» ASSIGNED TASK: From the material below, copy out each line with the word "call" in it.

================

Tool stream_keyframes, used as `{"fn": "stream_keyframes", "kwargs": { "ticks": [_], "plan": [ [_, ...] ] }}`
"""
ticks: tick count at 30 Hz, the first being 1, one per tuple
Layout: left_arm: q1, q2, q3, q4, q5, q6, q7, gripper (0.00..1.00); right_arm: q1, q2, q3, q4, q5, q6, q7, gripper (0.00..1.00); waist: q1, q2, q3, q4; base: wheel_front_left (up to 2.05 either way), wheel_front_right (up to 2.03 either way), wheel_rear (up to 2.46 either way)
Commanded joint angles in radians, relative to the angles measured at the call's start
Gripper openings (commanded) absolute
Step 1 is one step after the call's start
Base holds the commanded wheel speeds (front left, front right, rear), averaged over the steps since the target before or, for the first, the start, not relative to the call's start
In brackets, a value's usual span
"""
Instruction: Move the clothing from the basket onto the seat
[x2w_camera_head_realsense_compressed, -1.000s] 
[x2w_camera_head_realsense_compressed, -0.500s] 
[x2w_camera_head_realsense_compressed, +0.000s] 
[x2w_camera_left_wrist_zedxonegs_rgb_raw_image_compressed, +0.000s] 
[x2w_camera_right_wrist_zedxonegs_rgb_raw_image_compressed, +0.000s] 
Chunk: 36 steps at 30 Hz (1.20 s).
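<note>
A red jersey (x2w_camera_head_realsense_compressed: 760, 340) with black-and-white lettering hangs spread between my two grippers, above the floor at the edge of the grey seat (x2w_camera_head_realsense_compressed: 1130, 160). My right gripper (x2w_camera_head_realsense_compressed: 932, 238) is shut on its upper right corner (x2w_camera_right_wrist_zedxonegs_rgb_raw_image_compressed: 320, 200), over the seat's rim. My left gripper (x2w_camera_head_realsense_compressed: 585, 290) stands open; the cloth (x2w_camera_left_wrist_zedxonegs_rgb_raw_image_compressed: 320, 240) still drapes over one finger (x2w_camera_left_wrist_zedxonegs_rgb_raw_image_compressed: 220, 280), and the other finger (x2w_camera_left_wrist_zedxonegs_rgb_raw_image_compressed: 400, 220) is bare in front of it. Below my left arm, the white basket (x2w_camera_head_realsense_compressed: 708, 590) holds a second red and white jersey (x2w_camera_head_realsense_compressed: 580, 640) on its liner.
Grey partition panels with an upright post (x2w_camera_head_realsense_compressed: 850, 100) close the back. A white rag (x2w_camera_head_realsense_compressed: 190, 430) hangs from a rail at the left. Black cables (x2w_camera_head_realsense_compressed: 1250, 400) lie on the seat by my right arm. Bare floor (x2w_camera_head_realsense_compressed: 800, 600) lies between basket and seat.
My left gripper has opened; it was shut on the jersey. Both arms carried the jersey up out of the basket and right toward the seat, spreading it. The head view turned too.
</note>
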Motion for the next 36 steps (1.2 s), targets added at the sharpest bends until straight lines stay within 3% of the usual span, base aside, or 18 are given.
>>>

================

» THE COMPLETED TASK:
Commanded joint angles in radians, relative to the angles measured at the call's start
Step 1 is one step after the call's start
Base holds the commanded wheel speeds (front left, front right, rear), averaged over the steps since the target before or, for the first, the start, not relative to the call's start

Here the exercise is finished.